Every line with the word "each" in it should be extracted from the data that follows.

Start of Block

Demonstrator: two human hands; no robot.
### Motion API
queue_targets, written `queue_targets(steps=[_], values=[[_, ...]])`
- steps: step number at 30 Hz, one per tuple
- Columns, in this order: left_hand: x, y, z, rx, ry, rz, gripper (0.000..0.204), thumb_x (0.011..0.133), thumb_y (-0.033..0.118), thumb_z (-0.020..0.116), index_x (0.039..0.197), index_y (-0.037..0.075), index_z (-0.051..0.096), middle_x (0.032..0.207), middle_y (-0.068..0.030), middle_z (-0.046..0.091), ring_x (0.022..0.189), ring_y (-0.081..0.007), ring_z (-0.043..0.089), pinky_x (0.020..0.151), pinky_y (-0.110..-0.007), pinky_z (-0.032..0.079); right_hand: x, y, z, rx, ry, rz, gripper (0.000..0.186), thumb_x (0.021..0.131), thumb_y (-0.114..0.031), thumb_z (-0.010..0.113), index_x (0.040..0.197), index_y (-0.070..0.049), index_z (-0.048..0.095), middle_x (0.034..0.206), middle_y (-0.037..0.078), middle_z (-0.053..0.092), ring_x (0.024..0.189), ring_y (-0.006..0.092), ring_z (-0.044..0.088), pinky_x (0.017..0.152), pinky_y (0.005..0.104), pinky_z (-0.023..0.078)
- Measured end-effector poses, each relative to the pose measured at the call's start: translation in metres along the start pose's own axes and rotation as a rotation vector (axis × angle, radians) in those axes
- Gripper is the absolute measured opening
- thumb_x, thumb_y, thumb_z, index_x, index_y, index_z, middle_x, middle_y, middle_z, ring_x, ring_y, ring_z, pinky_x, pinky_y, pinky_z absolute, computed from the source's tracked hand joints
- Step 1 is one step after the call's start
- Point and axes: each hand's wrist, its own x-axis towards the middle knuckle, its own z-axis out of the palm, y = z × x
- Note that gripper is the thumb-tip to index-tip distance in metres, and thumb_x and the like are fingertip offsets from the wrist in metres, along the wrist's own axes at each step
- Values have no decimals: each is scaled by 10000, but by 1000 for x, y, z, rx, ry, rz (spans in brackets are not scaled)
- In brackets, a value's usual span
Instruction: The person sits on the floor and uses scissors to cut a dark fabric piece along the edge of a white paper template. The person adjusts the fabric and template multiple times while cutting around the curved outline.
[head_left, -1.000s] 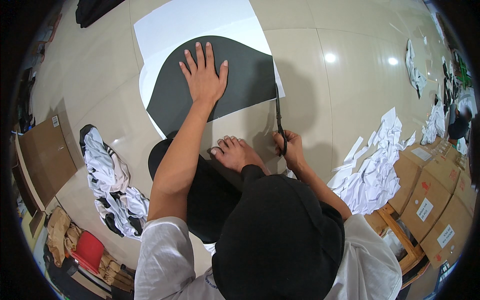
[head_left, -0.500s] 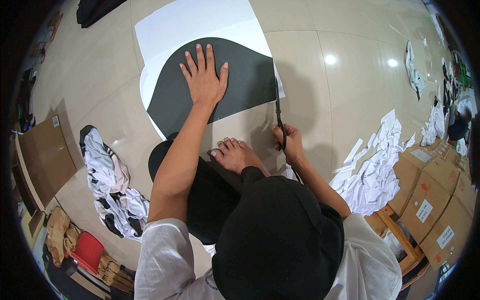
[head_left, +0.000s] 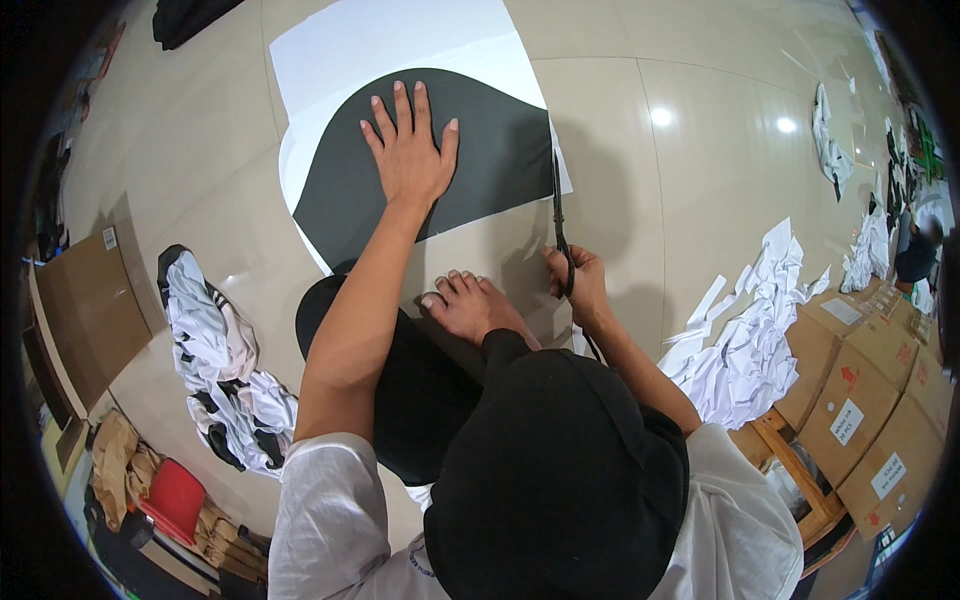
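Note:
On the tiled floor lies a dark grey curved panel (head_left: 345,175) with a rounded top edge, showing against a white sheet (head_left: 400,40) that extends beyond it. My left hand (head_left: 412,160) presses flat on the panel with its fingers spread. At the panel's right edge, my right hand (head_left: 580,275) grips black scissors (head_left: 559,205) by the handles. Their blades point away from me along that edge, where a narrow white strip (head_left: 562,168) sticks out to the right. Whether the blades are parted is hard to make out.
My bare foot (head_left: 480,305) rests just below the panel. White scraps (head_left: 745,350) are heaped at the right beside stacked cardboard boxes (head_left: 850,410). Black and white fabric (head_left: 215,350) lies at the left, near a flat cardboard box (head_left: 95,320). Another person (head_left: 915,250) is at the far right.
Both hands stay nearly in place, the left still flat on the panel and the right still on the scissors. The view has shifted very slightly.

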Motion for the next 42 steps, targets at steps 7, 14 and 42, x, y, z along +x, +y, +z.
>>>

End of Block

▶ _WRITTEN SOLUTION_
- Measured end-effector poses, each relative to the pose measured at the call's start: translation in metres along the start pose's own axes and rotation as a rotation vector (axis × angle, radians) in those axes
- Point and axes: each hand's wrist, its own x-axis towards the middle knuckle, its own z-axis out of the palm, y = z × x
- Note that gripper is the thumb-tip to index-tip distance in metres, and thumb_x and the like are fingertip offsets from the wrist in metres, along the wrist's own axes at each step
- Values have no decimals: each is scaled by 10000, but by 1000 for x, y, z, rx, ry, rz (spans in brackets are not scaled)

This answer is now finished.